Determine how many lines in the listing hold "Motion" and give only that number.
==== Study material ====
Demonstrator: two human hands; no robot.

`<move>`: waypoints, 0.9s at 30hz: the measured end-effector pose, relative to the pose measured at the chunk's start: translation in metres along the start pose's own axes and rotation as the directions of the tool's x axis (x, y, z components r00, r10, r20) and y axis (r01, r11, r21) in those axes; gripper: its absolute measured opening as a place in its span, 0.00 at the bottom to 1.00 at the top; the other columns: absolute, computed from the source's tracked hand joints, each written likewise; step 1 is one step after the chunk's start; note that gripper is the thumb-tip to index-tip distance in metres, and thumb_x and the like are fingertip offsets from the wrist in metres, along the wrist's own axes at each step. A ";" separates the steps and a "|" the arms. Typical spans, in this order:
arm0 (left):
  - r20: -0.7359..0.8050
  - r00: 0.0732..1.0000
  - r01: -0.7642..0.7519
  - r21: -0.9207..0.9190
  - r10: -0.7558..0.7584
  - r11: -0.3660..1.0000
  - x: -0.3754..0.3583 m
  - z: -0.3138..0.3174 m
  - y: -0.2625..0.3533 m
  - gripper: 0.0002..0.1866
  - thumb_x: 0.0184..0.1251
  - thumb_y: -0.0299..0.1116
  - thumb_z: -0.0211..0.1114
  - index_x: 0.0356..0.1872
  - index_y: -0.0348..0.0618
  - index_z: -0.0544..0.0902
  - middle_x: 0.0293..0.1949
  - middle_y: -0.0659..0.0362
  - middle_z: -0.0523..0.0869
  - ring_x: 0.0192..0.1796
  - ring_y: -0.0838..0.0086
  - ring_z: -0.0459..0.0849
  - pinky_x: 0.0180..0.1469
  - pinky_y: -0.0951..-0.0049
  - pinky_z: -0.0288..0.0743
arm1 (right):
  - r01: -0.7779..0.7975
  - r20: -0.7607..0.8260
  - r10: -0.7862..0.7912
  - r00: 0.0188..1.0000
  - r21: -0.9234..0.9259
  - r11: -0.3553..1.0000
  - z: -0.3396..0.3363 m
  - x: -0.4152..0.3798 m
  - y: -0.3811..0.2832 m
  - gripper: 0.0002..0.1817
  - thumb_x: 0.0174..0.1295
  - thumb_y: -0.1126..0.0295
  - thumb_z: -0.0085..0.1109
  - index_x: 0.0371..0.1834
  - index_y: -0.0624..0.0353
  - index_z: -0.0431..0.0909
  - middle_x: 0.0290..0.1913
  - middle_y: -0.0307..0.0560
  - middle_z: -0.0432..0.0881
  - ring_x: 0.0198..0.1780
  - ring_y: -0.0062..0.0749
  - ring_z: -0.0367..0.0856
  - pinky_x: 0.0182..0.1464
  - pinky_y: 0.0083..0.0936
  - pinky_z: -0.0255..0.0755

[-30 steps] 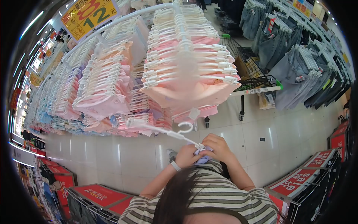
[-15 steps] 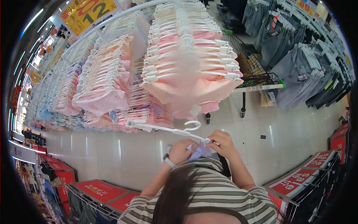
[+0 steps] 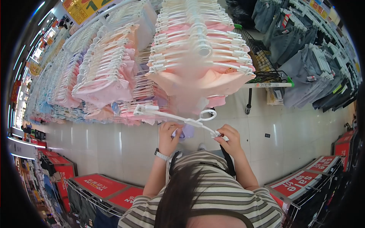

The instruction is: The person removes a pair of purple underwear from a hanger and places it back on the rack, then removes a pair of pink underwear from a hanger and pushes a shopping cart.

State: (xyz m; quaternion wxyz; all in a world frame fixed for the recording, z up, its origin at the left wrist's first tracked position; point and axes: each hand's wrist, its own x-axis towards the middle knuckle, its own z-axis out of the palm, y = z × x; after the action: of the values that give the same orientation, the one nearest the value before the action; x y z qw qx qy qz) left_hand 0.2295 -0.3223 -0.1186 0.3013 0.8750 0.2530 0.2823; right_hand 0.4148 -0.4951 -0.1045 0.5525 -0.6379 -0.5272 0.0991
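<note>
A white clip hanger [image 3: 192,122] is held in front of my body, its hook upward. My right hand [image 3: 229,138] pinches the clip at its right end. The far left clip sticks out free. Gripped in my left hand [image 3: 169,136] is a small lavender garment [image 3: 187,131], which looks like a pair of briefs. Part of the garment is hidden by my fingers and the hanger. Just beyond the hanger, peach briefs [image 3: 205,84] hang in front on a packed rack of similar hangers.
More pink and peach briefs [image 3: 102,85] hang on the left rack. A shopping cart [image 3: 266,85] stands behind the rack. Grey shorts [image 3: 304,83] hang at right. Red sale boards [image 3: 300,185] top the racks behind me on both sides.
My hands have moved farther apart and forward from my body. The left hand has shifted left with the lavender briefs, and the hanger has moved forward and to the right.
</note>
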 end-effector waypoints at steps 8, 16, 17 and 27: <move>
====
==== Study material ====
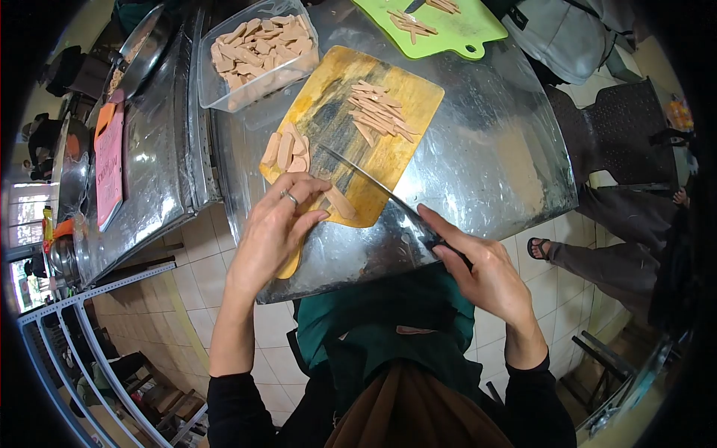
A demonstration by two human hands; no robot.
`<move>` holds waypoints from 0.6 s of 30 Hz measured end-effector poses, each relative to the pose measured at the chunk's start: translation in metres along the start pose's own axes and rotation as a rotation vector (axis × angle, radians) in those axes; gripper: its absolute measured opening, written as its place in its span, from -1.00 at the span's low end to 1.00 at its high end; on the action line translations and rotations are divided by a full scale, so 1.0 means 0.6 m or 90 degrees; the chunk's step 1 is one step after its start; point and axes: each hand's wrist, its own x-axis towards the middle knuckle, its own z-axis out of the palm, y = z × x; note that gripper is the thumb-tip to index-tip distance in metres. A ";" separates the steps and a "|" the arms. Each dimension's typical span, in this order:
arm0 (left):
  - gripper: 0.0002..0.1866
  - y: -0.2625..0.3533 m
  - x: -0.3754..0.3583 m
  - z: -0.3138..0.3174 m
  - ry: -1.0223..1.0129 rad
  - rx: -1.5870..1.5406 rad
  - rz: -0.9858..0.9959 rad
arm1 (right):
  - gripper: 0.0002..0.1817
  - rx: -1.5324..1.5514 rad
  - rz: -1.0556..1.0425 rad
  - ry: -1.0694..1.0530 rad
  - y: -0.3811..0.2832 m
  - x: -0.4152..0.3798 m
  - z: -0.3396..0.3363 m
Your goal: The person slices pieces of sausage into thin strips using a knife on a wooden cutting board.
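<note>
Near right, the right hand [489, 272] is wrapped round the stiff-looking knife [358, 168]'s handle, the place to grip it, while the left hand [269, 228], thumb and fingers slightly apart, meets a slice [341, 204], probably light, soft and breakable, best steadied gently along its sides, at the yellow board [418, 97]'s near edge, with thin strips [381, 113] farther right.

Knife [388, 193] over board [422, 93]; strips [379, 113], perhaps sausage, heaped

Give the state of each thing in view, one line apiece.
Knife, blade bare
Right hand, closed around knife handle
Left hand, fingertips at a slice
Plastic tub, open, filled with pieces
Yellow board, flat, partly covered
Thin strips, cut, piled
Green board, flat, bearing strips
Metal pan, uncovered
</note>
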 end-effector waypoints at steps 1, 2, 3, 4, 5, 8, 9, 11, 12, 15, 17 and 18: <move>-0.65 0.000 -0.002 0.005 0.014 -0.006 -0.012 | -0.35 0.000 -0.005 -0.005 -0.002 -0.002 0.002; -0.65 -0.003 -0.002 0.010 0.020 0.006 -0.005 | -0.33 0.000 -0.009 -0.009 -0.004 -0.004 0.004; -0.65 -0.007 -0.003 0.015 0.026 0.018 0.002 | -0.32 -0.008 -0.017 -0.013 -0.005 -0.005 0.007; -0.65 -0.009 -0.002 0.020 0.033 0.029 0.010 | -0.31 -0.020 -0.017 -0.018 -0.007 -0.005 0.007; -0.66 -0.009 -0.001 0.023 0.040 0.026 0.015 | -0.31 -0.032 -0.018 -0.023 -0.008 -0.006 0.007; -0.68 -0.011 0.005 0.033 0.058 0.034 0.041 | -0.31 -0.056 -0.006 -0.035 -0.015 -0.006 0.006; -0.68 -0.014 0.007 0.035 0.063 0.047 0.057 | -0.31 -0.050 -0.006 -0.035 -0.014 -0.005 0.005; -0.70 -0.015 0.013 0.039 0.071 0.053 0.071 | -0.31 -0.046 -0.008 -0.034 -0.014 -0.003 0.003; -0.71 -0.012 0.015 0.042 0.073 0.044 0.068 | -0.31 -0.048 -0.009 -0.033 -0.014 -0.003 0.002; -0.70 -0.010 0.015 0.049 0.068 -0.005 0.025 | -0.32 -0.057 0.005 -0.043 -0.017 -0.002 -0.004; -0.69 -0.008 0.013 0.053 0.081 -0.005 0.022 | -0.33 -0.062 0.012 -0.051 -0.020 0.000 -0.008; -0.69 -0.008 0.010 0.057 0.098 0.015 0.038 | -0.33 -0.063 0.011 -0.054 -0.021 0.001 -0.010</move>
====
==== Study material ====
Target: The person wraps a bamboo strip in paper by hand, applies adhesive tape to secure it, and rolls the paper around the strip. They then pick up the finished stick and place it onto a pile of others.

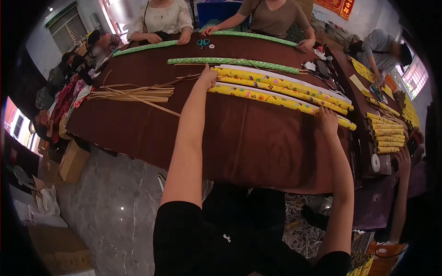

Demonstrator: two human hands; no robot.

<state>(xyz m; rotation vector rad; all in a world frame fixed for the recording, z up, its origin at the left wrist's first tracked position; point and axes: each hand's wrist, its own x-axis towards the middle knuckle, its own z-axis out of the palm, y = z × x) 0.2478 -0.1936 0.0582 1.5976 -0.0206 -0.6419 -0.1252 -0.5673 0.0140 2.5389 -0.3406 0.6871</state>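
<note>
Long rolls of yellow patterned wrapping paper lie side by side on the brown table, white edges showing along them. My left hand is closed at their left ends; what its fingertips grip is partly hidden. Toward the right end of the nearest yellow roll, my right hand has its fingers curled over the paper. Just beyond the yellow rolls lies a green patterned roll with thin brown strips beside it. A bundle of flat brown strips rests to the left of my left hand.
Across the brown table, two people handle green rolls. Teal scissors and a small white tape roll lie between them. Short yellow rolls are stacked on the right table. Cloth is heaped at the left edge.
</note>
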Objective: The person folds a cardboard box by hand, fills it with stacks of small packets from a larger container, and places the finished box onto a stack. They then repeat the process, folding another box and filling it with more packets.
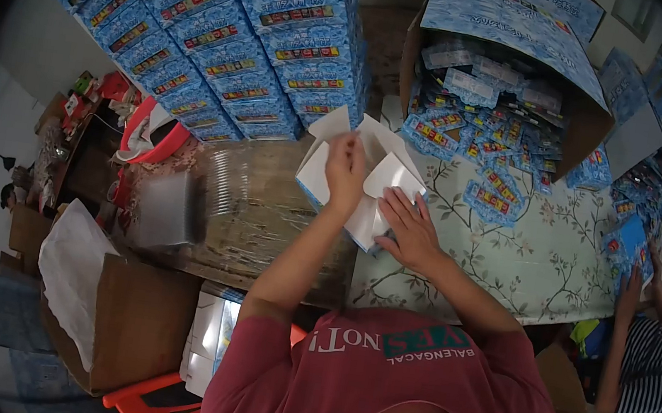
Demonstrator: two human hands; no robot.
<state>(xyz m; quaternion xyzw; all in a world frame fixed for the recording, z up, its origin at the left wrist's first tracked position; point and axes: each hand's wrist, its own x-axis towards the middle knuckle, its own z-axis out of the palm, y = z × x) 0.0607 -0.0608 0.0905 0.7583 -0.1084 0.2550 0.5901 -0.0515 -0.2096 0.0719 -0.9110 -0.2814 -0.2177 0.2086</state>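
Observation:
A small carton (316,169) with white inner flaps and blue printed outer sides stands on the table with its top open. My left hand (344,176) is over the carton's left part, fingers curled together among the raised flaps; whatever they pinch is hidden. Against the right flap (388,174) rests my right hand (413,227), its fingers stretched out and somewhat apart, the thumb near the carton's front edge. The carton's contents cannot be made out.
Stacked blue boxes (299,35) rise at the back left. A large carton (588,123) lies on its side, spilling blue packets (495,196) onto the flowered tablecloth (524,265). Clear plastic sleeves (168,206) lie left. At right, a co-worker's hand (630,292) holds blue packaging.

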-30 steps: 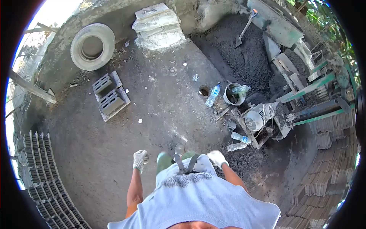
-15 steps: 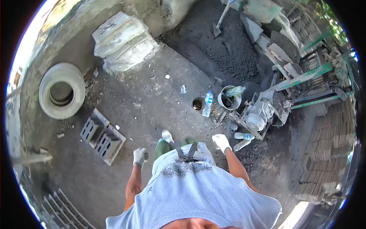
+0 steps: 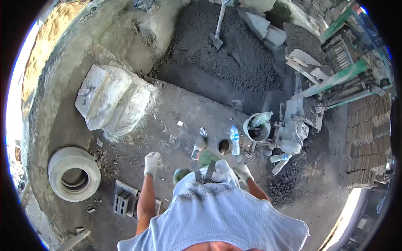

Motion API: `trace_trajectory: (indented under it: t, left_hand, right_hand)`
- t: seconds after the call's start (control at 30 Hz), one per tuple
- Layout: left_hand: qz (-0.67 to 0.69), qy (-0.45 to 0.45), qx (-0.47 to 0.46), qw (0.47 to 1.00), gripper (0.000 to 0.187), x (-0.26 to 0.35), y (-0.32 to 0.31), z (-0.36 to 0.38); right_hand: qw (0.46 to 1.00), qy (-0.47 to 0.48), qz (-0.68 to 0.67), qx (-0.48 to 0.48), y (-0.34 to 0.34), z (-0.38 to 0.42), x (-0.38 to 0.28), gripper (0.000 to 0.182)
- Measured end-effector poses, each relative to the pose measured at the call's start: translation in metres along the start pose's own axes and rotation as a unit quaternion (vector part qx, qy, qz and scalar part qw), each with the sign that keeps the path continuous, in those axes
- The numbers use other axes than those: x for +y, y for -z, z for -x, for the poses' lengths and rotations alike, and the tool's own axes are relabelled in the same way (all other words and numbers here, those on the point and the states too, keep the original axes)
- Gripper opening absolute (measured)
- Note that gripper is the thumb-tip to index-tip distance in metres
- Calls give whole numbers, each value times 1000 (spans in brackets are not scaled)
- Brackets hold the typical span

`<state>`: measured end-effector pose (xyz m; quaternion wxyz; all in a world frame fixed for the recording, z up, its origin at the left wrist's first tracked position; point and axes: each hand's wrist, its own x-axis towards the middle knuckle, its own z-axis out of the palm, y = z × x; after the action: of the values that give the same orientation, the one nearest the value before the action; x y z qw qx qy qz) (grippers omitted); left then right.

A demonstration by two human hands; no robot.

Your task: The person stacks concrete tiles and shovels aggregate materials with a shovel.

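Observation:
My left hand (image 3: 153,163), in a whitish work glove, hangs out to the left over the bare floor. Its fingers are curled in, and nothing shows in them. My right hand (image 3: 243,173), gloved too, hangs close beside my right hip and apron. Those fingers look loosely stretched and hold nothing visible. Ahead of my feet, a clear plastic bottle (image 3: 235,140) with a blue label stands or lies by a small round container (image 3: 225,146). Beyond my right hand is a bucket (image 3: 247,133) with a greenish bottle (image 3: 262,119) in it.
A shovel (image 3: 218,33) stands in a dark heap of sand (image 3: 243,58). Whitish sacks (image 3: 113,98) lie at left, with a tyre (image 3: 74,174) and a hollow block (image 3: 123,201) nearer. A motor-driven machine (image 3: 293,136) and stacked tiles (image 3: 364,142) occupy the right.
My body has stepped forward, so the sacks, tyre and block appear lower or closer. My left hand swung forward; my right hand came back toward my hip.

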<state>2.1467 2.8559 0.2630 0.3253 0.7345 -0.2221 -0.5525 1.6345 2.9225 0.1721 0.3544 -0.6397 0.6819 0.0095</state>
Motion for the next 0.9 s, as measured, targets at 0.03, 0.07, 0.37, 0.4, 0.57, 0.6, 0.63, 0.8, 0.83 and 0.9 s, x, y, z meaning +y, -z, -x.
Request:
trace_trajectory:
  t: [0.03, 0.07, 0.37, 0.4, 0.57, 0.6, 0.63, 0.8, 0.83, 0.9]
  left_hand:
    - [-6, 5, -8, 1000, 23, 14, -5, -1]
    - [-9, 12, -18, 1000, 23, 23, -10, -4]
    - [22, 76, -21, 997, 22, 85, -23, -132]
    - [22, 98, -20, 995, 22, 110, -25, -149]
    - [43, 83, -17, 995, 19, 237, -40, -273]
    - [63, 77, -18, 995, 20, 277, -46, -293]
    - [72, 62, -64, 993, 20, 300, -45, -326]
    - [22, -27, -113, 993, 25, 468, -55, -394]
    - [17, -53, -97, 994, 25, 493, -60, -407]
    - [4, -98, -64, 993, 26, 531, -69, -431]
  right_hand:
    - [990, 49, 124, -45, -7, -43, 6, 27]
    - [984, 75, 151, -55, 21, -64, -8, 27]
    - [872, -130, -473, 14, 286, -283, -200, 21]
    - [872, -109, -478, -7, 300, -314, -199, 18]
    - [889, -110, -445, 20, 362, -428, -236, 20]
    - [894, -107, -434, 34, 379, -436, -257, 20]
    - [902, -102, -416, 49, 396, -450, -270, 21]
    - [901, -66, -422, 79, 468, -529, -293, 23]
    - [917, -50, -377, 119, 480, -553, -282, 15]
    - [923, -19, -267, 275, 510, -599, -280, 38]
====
Answer for this exercise: 2